= Beginning of Section =

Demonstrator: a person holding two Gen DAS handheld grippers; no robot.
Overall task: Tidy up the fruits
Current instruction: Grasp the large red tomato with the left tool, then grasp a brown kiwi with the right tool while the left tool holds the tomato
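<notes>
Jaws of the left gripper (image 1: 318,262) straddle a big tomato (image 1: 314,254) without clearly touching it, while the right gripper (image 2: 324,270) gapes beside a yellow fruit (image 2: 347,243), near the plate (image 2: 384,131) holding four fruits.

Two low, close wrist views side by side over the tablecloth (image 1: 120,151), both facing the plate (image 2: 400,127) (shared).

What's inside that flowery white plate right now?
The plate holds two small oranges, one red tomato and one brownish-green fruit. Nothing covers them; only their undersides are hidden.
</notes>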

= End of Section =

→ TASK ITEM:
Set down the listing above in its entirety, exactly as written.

→ ANSWER AREA:
Demonstrator: a person holding two Gen DAS handheld grippers; no robot.
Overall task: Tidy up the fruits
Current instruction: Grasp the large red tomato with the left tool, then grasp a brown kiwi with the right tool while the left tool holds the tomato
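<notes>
Jaws of the left gripper (image 1: 318,262) straddle a big tomato (image 1: 314,254) without clearly touching it, while the right gripper (image 2: 324,270) gapes beside a yellow fruit (image 2: 347,243), near the plate (image 2: 384,131) holding four fruits.

Two low, close wrist views side by side over the tablecloth (image 1: 120,151), both facing the plate (image 2: 400,127) (shared).

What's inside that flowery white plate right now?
The plate holds two small oranges, one red tomato and one brownish-green fruit. Nothing covers them; only their undersides are hidden.
</notes>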

No more work is required for the exercise.